I have a job coming up that is replacing a Rim joist/beam damaged by termites and am wondering the best procedure to replace the damaged area without the house falling down. The footing along the perimeter of the house is about 6" wide with a 2x4 PT mud sill on top of that. On top of the mud sill is a 4x6 DF beam, on top of that are 1x6 DF subfloor. Exterior is Stucco. Joist/Beam spacing is 48" on center. I need to replace about 30' of the DF 6x6 beam that is damaged. My plan is to.

1. Remove the Stucco on the outside.
2. Cut out sections of the beam, maybe 3-4' each.
3. Replace the sections as I go along with PT 6x6, nailing to mudsil.
4. Flash and re-stucco.

The house is about 50 years old so I don't know if there are any anchor bolts holding the beams to the foundation.

Is there a better way? I have not done this type of work before and am only doing it because it is my in-laws house.

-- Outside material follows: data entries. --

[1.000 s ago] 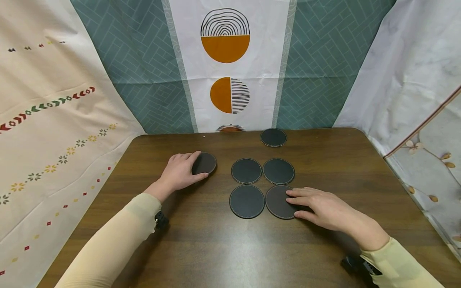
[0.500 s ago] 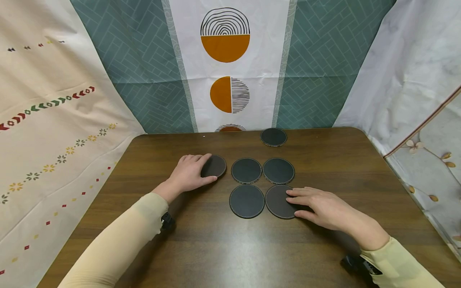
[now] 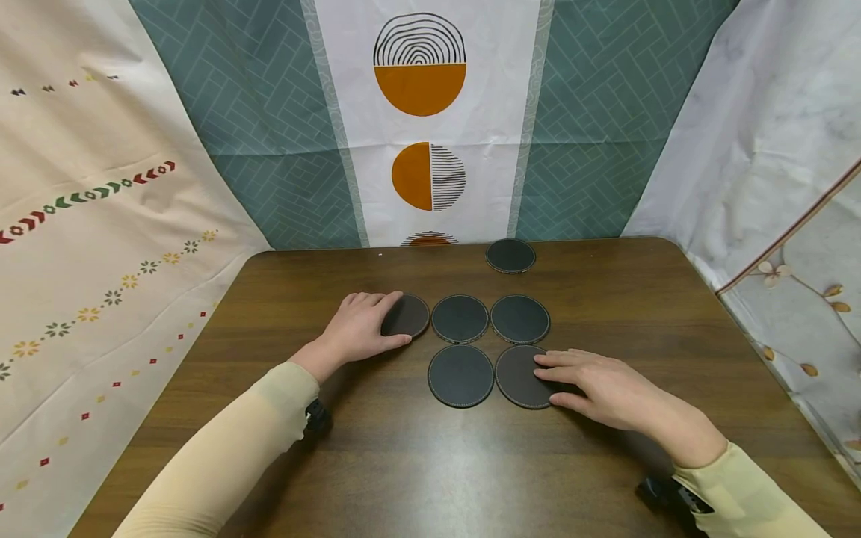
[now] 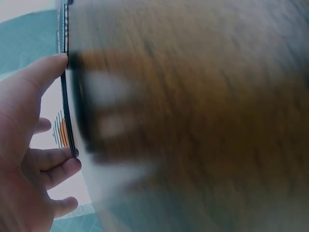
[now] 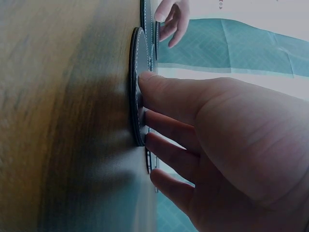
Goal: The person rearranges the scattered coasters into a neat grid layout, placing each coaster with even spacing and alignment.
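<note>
Near the back left of the group, my left hand (image 3: pixel 359 326) grips a dark round coaster (image 3: pixel 408 315) by its rim, thumb on the near side and fingers on the far side. In the left wrist view this coaster (image 4: pixel 68 111) shows edge-on between thumb and fingers. It sits beside another coaster (image 3: pixel 460 319); whether they touch I cannot tell. My right hand (image 3: pixel 599 388) rests its fingertips and thumb on top of the front right coaster (image 3: pixel 518 377). Also grouped there are a front left coaster (image 3: pixel 460 376) and a back right coaster (image 3: pixel 520 319).
A single coaster (image 3: pixel 510 255) lies apart by the far edge of the brown wooden table (image 3: pixel 430 463). Behind the table hangs a teal and white patterned cloth (image 3: pixel 592 112). Pale cloths hang at the left and right sides.
My left hand has moved its coaster to the right and slightly nearer, closing most of the gap to the grouped coasters. The right hand has stayed in place.
</note>
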`<state>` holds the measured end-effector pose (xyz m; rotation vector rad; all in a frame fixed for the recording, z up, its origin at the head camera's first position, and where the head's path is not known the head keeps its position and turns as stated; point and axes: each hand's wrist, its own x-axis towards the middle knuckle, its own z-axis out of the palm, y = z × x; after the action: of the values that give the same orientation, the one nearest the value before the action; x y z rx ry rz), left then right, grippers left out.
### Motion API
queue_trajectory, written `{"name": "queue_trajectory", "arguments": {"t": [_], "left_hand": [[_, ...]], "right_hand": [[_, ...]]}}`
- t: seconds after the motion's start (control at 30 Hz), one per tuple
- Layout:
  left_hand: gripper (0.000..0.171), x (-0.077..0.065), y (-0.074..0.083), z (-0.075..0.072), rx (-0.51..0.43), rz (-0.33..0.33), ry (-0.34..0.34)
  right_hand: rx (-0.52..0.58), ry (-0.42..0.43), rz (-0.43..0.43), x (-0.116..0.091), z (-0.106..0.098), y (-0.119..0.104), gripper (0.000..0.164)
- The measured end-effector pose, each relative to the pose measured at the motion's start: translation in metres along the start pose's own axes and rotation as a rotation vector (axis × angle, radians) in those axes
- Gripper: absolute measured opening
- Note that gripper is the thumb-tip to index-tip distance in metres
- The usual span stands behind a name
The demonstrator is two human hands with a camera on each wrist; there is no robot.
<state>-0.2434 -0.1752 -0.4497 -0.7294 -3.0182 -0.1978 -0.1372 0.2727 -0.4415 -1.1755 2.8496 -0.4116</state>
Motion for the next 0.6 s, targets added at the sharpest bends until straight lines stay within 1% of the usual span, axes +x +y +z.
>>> {"name": "queue_trajectory", "arguments": {"t": [0.2, 0.6], "left_hand": [[0.093, -0.0013, 0.0021, -0.0008, -0.003, 0.002, -0.012], [0.094, -0.0033, 0.0027, 0.0021, -0.001, -0.005, -0.039]], "right_hand": [[0.002, -0.001, 0.001, -0.0001, 0.0002, 0.0002, 0.045], [0.004, 0.003, 0.0, -0.0001, 0.0, 0.0005, 0.046]]}}
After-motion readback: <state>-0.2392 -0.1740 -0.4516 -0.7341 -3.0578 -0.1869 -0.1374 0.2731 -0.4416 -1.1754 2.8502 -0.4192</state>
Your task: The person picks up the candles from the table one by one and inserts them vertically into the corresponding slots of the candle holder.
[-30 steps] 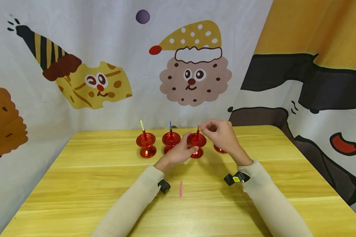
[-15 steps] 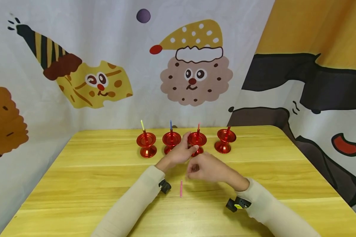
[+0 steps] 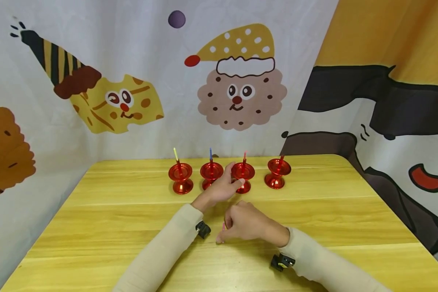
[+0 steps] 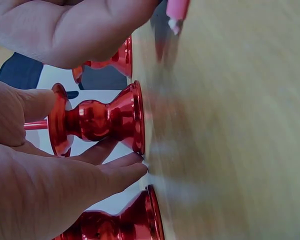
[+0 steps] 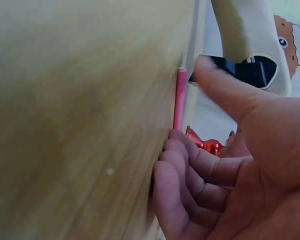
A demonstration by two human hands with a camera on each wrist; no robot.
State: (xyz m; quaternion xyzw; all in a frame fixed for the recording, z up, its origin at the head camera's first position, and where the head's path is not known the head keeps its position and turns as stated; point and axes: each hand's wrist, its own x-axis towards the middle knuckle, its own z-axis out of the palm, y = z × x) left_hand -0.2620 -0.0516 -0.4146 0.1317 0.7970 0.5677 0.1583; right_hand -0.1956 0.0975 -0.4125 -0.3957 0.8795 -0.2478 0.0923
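Observation:
My left hand (image 3: 220,187) holds the third shiny red candle holder (image 3: 243,172) from the left, which stands upright with a red candle (image 3: 245,155) in it. In the left wrist view, the thumb lies at the dish of that holder (image 4: 97,119) and the fingers pass along its other side. Nearer me, my right hand (image 3: 246,222) is down at a pink candle (image 3: 224,226) lying on the table. In the right wrist view, the fingertips are at one end of the pink candle (image 5: 179,100), while the blurred thumb (image 5: 222,87) stands apart from it.
Two more red holders stand left of the held one, with a yellow candle (image 3: 176,154) and a blue candle (image 3: 211,154). A fourth holder (image 3: 275,181) at the right carries a red stick-like piece. A cartoon cloth (image 3: 131,36) hangs behind the wooden table (image 3: 95,243).
My right hand has come from beside the red candle's tip, down and toward me, to the pink candle. The left hand has stayed at the third holder.

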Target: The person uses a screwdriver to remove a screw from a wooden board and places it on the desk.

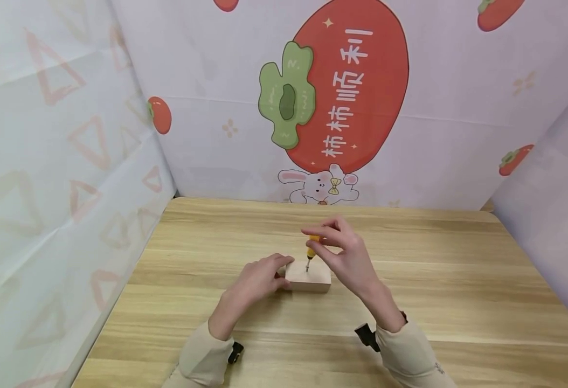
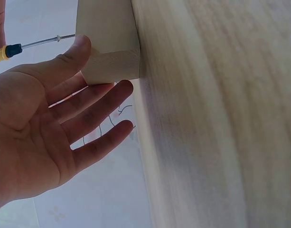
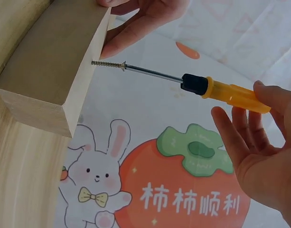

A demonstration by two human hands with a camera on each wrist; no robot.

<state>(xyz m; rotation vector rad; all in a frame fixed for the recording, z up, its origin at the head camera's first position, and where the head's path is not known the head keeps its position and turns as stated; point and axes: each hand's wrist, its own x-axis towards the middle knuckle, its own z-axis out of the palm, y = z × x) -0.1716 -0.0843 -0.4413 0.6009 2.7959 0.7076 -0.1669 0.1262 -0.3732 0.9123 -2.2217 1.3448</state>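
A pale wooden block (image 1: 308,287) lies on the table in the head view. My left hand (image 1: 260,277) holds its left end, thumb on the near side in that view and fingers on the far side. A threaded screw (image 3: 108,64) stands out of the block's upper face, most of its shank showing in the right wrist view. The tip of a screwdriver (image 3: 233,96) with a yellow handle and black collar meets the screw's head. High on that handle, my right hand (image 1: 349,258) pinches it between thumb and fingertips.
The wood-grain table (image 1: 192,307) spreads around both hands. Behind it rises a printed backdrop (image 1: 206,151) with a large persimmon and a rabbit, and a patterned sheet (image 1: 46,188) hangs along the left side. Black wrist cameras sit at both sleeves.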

Thanks in advance for any advice/prayers.
-Fitz


----------



## mdshunk (Mar 13, 2005)

Looks like a combination rim joist/sill plate. I think it's going to be safe to say you won't find any bolts in that.


----------



## WNYcarpenter (Mar 2, 2007)

Do you have access to support a decent length of floor joists with a temporary wall? Set a beam, jack it up, replace and let it back down?


----------



## wmallock (Jan 16, 2009)

i think you have a good handle on things this is one of those pain in the ass jobs the only thing i would do is get rid of the termites. and add some support to the area a 1/4 inch drop can pose a real problem 

i have done several of these jobs only in my area no termites we do have carpenter ants and rot and that is basically how I handle the expose problem the problem support the floor replace


----------



## Deicide1 (Nov 12, 2008)

It will be a pain to get it back in without jacking/supporting the area.


I just did the same type of job last fall, except it was an area right below a sliding glass door that was never installed properly, so it leaked water directly below onto the rim joist. Anyway, jacked up the joists in the area and cut the rim joist out. 


I can't imagine I would have gotten the new wood back in without jacking the area, as it was tight to get in even with the jacking. 


Just use a couple screw jacks and a decent beam to the spread the jacks power.


----------



## JonM (Nov 1, 2007)

I would also use *Ground Contact Rated. Pressure-treated lumber... *_not that crap you buy at the big box store..._


----------